Brinter®3D bioprinting technologies for cartilage repair

products-servicesBrinter Ltd.
February 22nd 2023

Brinter® strives to build technologies that advance diverse bioprinting applications for engineering and regenerating human tissues in osteoarthritis treatment and cartilage repair in knee, ankle, elbow and other injuries.

As one of the leading 3D bioprinting companies, Brinter® has been a proud partner in the EU-funded RESTORE project that has developed different bioprinting technologies and bio print heads, such as Rotary Tool and Multifluidics Tool, specifically for bioprinted cartilage patches for osteoarthritic knee treatment.

Bioprinting enables the precise patterning and assembling of cells and extracellular matrix (ECM) into functional 3D tissue constructs built from a patient’s own cells.

This technology will be a game changer in medicine, with bioprinting applications that range from drug screening and toxicology research to tissue and organ transplantation.

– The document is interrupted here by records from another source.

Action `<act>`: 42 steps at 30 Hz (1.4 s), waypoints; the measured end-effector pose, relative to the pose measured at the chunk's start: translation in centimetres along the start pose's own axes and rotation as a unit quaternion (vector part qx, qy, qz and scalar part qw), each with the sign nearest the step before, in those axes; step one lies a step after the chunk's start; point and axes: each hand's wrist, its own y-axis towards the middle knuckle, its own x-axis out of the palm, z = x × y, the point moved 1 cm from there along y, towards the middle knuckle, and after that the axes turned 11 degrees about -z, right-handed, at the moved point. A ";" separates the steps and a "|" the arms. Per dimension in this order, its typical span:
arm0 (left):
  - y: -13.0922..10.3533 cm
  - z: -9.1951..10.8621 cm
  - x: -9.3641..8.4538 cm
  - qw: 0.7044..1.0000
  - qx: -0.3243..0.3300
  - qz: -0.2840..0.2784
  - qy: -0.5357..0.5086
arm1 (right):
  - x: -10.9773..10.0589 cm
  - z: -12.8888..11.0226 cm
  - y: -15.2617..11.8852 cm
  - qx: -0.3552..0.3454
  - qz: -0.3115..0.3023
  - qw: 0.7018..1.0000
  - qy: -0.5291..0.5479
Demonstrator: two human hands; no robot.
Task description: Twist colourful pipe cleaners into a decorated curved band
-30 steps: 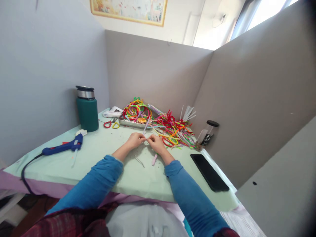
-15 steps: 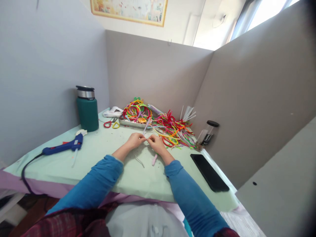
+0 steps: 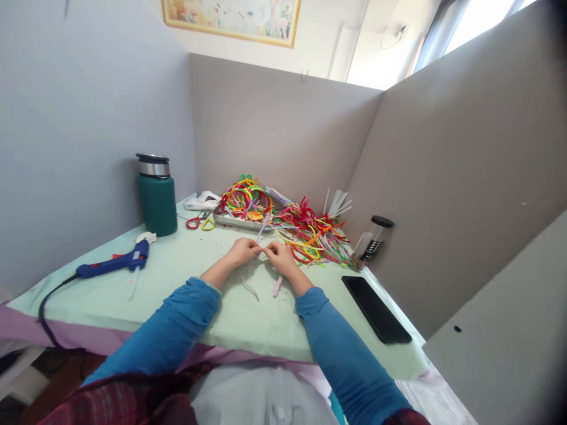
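Note:
My left hand [image 3: 243, 252] and my right hand [image 3: 279, 255] meet fingertip to fingertip over the middle of the table. Both are closed in a pinch on a pale lilac pipe cleaner [image 3: 263, 225], whose free end points up and away from me. The part between my fingertips is mostly hidden. Below my right hand lies a short pink rolled piece [image 3: 277, 287]. A thin greyish bent strand [image 3: 250, 289] rests on the cloth below my left hand.
Behind my hands, a metal tray [image 3: 239, 223] holds coloured pipe cleaners, with a loose heap [image 3: 310, 227] beside it. A blue glue gun [image 3: 115, 261], green bottle [image 3: 157, 200] and scissors [image 3: 193, 223] are left. To the right are a phone [image 3: 375, 308] and a black-lidded clear container [image 3: 373, 242].

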 end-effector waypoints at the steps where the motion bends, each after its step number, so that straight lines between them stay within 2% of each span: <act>1: 0.0 0.0 0.0 1.000 0.000 0.001 -0.005 | 0.0 0.0 0.0 -0.001 0.001 1.000 0.000; 18: -0.4 0.0 0.2 0.992 -0.037 -0.036 -0.119 | -0.1 -0.3 -0.1 -0.014 0.003 1.000 -0.003; 42: -0.6 0.2 0.4 0.987 -0.056 -0.062 -0.140 | 0.2 0.0 0.0 0.006 -0.008 1.000 -0.018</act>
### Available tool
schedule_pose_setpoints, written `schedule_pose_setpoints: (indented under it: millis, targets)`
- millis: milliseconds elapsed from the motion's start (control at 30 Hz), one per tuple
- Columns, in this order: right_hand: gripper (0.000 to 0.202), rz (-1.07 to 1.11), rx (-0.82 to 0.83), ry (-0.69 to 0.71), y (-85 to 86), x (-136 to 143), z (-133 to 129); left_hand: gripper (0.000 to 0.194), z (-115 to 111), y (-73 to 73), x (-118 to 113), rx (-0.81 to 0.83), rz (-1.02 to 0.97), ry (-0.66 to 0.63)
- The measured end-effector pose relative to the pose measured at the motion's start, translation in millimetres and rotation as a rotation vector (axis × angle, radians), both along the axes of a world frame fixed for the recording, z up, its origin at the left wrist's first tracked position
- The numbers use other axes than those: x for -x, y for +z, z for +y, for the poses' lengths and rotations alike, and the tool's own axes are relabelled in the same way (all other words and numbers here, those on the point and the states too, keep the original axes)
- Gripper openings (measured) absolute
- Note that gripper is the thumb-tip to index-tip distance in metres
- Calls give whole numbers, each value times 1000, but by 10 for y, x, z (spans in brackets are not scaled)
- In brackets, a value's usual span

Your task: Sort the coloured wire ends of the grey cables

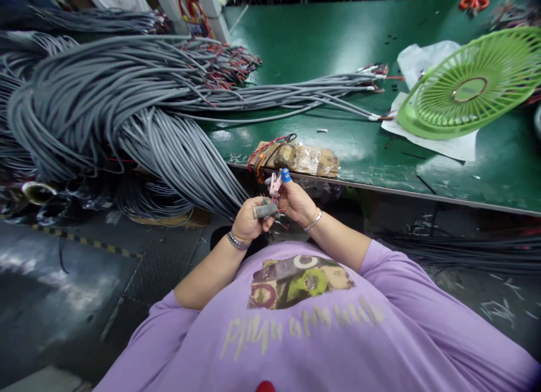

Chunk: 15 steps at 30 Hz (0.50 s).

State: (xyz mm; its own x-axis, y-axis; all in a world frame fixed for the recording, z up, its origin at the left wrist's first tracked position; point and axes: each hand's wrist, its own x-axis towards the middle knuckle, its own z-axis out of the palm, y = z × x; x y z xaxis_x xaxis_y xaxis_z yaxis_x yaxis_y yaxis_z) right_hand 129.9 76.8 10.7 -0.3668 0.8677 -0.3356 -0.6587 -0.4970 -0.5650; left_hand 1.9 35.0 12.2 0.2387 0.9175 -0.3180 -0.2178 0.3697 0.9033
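In front of my belly my left hand [248, 220] is closed around a cable end with thin coloured wires [275, 200] fanning out of it. A grey wrapped piece [265, 210] lies along its thumb; whether this is tape on the thumb or part of the cable I cannot tell. My right hand [299, 203], with a blue cover [285, 175] on one fingertip, meets it from the right, its fingers pinched at the wires. A small pale pink object [275, 183] shows beside the blue cover; its kind is unclear.
Thick grey cable bundles [84, 93] hang over the left of the green table [287, 31]. A taped block [313, 159] sits at the table's front edge. Farther right stand a green fan [469, 90] and orange-handled scissors [474, 4]. More dark cables [456, 251] lie below right.
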Motion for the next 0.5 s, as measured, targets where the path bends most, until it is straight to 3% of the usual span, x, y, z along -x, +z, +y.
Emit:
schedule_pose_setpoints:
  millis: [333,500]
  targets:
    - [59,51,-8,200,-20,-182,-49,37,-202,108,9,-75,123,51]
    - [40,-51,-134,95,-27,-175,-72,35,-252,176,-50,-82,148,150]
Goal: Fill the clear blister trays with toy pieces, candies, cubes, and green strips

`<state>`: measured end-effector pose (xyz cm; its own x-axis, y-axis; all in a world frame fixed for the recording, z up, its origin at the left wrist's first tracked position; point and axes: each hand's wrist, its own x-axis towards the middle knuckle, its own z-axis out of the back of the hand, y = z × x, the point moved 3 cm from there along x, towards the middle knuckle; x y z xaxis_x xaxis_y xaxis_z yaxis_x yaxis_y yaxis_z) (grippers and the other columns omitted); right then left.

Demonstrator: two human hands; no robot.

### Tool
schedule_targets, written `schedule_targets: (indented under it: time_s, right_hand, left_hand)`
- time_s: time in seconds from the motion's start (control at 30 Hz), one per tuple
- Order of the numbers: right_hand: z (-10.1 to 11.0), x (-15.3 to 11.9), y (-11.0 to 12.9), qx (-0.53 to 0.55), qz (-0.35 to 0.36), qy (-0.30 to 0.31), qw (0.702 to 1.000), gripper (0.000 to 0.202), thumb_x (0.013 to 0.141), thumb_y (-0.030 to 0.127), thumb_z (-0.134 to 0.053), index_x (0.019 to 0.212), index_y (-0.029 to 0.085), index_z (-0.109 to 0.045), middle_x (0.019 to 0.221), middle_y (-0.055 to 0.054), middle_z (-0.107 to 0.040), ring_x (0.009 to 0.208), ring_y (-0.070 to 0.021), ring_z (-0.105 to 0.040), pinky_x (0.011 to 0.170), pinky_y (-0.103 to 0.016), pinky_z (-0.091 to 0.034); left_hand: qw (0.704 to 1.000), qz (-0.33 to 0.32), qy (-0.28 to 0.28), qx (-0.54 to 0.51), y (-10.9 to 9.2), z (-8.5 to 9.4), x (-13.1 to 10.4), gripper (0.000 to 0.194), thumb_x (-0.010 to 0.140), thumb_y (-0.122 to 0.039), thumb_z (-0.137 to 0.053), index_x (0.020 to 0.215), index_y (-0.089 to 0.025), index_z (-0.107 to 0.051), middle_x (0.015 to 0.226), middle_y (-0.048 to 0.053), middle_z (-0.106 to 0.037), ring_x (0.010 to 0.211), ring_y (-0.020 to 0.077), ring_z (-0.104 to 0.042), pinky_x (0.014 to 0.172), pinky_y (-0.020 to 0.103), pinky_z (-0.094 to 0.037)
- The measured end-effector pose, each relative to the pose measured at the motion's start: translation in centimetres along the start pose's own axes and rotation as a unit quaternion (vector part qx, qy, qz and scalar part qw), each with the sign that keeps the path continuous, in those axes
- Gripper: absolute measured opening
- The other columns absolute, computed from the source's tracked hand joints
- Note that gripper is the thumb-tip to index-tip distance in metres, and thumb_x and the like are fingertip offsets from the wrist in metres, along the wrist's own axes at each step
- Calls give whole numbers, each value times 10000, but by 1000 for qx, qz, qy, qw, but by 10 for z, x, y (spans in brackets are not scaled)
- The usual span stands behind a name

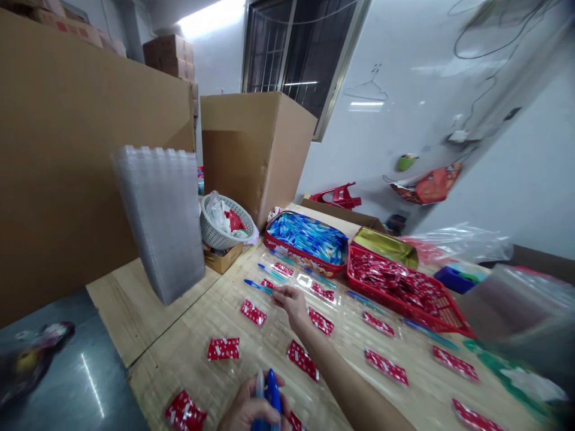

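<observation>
Two blue pen-like sticks (272,392), one pale-tipped

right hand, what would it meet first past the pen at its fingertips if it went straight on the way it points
Past the blue pen, the right hand would probably meet the low cardboard box under the perforated basket; height is unclear.

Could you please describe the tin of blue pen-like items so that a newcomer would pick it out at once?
Find the tall cardboard box in front of the window. Just right of its base, on the wooden table, sits a rounded red tin. It is heaped with blue pen-like items, whereas the red basket beside it holds red packets with white dots.
</observation>
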<state>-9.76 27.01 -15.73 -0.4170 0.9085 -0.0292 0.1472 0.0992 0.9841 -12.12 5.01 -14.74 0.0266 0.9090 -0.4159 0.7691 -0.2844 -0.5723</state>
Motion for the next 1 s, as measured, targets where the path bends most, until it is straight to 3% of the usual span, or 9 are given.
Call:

Basic Research In 3D printing tissue engineering

Bioprinting allows researchers to fabricate simplified homocellular tissue models for basic research or to produce more complex scaffolds with controlled spatial heterogeneity of physical properties, cellular composition, and ECM/biomolecule organization.

Developing novel 3D printing biomaterials and bioinks for 3D printing that are easily dispensable, mechanically robust, and able to maintain cellular viability are the keys to creating in vivo bioprinting technologies for direct patient treatment.

Bioprinted Tissues and Organs

A wide variety of tissues, such as blood vessels and neovascularized cartilage, have now been successfully bioprinted and the vision is to make it possible to 3D bioprint entire functional organs for those in need of organ transplant.

Several 3D bioprinting technologies have now been developed for cartilage repair, with the most useful techniques including:

  • Inkjet bioprinting: using an inkjet bioprinter to precisely deposit cells and 3D printed biomaterials in a specific pattern to create an actual cartilage structure. This method allows for a high degree of control over the structure and organization of the printed tissue.
  • Extrusion bioprinting: This technology uses pneumatic pressure to extrude a mixture of cells and biomaterials through a small nozzle to create the 3D structure of cartilage. This method is often used to create thicker and more complex structures.
  • Laser-assisted bioprinting: Laser is either used to photopolymerize liquid photocurable bioink in a vat or deposit biomaterials onto a substrate and thus precisely shape 3D printing biomaterials into the desired 3D cartilage structure. This allows for a high degree of control over the structure and organization of the printed tissue, and can produce cartilage with high mechanical properties.
  • Microscale bioprinting: 3D microfabrication techniques can create microscale 3D cartilage structures with high degree of control over the structure and organization of even the tiniest printed tissues, again with high mechanical properties.
  • Scaffold-based bioprinting: A pre-made scaffold can be used as support for bioprinted cells to grow and differentiate into cartilage. This 3D bioprinting technology can use the patient’s own cells to fabricate cartilage with high mechanical properties but with minimal chances of rejection, with huge consequent savings on immunosuppressive drugs and their detrimental side effects.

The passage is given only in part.